Here’s a basic example of a representation: let G = \mathbb{Z}/n\mathbb{Z} for some n \geq 2. We can define \rho: G \longrightarrow \mathrm{GL}(2, \mathbb{R}) by sending

m \mapsto \begin{pmatrix} \cos(2m\pi/n) & -\sin(2m\pi/n) \\ \sin(2m\pi/n) & \cos(2m\pi/n) \end{pmatrix}.

This identifies G as the group of rotations of order n about the origin.

The group G = \mathrm{GL}(V) has additional structure. If dim(V) = n as a vector space over F = \mathbb{R} \textrm{ or } \mathbb{C}, we can identify G as a subset of M^{n \times n}(F) \simeq F^{n^2}, consisting of the n^2-tuples whose determinant is nonzero. This means G is an open subset of F^{n^2}. This gives G a geometric structure as a smooth manifold, which allows us to define things like tangent spaces, derivatives of functions, and vector fields in terms of G. The important point here is that the group structure is compatible with this geometric structure, that is, the group law f(g, h) = g \cdot h is a smooth function f : G \times G \longrightarrow G, and so is the inverse operation g \mapsto g^{-1} as a function G \longrightarrow G.

This motivates a definition. If G is both a group and a smooth manifold (think “open subset of \mathbb{R/C}^n“), and the operations (g, h) \mapsto g\cdot h and g \mapsto g^{-1} define smooth maps, then we call G a Lie group. If H is another Lie group, we can also define a map of Lie groups \rho: G \longrightarrow H to be a group homomorphism which is also differentiable.

An obvious example of a Lie group is just GL_{n}(\mathbb{R} \textit{ or  } \mathbb{C}) itself. This has the normal Lie subgroup SL_{n}(\mathbb{R} \textit{ or } \mathbb{C}) consisting of matrices with determinant 1.
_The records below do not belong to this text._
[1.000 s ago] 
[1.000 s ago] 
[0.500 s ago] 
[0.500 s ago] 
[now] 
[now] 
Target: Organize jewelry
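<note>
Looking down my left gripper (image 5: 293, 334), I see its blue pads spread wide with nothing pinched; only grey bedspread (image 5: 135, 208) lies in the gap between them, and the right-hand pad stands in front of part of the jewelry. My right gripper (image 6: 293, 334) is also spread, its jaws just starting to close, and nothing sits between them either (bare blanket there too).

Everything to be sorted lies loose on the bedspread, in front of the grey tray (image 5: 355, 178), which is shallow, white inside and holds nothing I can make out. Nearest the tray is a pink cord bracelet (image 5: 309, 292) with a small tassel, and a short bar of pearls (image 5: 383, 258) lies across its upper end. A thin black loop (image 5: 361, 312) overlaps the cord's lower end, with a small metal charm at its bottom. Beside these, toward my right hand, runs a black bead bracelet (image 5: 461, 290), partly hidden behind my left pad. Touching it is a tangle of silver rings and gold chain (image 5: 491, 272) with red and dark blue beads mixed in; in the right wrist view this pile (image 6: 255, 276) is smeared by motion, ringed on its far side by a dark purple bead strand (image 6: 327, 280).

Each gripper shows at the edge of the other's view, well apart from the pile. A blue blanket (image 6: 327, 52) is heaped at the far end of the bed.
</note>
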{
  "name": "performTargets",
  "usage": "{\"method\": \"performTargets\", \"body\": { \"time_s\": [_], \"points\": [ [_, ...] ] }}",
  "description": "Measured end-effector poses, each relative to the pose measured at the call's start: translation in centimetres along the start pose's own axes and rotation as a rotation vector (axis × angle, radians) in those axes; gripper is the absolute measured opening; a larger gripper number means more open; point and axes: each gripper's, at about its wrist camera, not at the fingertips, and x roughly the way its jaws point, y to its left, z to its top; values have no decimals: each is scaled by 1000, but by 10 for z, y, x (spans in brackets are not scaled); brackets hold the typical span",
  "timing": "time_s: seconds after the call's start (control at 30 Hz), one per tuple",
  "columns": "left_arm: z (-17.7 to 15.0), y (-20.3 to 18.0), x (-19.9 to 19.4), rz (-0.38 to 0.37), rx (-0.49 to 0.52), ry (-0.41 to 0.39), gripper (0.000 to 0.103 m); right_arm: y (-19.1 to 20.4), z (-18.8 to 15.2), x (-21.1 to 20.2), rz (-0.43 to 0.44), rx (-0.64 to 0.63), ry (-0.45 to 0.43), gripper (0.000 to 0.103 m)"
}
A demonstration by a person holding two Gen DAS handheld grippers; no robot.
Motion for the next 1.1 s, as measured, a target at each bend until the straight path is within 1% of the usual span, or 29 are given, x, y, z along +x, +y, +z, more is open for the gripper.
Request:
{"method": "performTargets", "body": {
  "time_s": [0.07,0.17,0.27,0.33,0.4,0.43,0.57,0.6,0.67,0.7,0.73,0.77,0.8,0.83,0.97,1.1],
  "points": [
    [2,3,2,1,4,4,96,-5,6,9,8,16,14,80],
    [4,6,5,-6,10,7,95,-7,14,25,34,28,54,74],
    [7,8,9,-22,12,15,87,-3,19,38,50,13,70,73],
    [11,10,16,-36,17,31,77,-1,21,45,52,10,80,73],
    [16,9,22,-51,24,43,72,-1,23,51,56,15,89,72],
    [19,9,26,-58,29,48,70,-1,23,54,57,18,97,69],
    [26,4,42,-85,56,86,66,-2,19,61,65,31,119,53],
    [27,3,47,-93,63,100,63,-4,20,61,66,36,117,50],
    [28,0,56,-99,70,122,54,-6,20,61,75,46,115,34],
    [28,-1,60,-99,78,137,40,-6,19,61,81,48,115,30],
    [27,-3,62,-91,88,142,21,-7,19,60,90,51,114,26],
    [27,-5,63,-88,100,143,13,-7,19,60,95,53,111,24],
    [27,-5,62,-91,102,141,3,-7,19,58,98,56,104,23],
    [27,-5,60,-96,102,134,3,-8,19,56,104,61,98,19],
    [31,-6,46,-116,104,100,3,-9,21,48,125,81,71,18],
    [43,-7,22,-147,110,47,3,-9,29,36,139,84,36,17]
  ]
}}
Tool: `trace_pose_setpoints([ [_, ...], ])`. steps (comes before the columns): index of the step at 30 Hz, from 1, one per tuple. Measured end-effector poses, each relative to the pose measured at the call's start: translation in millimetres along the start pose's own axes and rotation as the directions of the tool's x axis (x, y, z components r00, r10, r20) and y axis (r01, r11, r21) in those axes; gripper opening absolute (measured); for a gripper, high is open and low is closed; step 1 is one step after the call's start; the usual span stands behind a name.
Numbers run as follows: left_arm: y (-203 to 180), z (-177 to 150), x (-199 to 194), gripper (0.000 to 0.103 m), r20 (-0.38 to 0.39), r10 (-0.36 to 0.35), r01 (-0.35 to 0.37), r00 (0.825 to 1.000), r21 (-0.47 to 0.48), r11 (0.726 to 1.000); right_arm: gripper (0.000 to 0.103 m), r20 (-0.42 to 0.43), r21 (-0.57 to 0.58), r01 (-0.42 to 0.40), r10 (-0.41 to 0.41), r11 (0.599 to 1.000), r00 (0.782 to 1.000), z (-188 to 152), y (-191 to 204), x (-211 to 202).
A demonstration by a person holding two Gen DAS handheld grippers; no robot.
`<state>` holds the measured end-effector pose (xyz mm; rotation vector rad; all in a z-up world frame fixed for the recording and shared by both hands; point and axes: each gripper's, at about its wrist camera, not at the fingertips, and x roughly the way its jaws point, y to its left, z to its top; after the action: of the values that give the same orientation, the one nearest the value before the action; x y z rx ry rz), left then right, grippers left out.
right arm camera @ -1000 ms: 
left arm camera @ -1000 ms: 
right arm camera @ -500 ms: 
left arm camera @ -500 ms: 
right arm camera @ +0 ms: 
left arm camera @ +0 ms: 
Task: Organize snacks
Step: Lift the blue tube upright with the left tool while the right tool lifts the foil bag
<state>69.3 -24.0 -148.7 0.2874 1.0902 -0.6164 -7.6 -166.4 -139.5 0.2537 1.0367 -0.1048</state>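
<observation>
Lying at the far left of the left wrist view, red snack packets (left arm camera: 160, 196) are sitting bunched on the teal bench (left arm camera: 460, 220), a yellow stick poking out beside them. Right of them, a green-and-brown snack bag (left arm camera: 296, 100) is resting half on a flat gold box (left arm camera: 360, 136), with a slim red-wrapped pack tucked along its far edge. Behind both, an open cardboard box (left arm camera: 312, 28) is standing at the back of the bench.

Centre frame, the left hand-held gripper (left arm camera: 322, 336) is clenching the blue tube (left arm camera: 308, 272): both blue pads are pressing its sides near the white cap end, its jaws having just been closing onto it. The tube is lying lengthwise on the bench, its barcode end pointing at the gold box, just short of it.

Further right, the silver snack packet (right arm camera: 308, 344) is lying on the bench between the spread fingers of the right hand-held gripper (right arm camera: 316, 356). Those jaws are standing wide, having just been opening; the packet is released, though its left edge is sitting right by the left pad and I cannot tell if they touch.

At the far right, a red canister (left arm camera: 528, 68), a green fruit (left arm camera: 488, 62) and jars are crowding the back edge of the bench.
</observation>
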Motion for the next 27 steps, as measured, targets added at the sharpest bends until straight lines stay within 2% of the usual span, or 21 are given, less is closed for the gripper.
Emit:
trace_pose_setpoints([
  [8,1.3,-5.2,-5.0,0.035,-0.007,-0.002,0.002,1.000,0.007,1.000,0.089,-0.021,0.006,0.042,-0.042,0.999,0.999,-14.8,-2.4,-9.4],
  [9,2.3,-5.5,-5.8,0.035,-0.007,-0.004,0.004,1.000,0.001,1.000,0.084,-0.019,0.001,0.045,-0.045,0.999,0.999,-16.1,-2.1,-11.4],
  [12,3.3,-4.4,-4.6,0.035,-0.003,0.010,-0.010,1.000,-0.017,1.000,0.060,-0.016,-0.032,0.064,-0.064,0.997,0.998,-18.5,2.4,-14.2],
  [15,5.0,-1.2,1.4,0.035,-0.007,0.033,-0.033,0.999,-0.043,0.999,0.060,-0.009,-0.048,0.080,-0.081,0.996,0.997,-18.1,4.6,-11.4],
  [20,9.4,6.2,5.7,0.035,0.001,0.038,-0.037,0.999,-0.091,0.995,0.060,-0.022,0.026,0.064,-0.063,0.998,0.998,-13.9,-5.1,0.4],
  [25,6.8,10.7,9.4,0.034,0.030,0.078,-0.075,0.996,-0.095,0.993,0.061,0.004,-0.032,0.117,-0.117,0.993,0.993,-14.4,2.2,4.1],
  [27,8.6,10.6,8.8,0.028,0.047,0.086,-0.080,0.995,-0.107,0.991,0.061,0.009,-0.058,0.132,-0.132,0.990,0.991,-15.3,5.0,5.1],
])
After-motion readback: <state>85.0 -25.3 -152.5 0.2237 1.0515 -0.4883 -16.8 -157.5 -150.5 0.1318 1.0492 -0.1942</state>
Another example is the special unitary group U = \mathrm{SU}(2), which consists of 2\times 2 matrices with determinant 1 that preserve the complex inner product \langle v, w \rangle = \overline{v_1}w_1 + \overline{v_2}w_2 = v^{\dag}w, where v^{\dag} = (\overline{v})^{\intercal} is the conjugate transpose of v. If A \in U then we must have

\langle Av, Aw \rangle = (Av)^{\dag}(Aw) = v^{\dag}(A^{\dag}A)w = v^{\dag}w \; \mathrm{for \; all} \; v, w \in \mathbb{C}^2 \iff A^{\dag}A=I,

so that A^{-1}=A^{\dag}. Writing A = \begin{pmatrix} a & b \\ c & d \end{pmatrix} \in \mathrm{SU}(2), then since \mathrm{det}(A)=1, we must have

\begin{pmatrix} a & b \\ c & d \end{pmatrix}^{-1} = \begin{pmatrix} d & -b \\ -c & a \end{pmatrix} = \begin{pmatrix} a & b \\ c & d \end{pmatrix}^{\dag} = \begin{pmatrix} \bar{a} & \bar{c} \\ \bar{b} & \bar{d} \end{pmatrix}

\iff d = \overline{a}, c = -\overline{b}, \textrm{ and } ad-bc = 1 = |a|^2+|b|^2,

\Longrightarrow \mathrm{SU}(2) = \{ \begin{pmatrix} \alpha & \beta \\ -\overline{\beta} & \overline{\alpha} \end{pmatrix} \ \textrm{ with } |\alpha|^2+|\beta|^2=1\}.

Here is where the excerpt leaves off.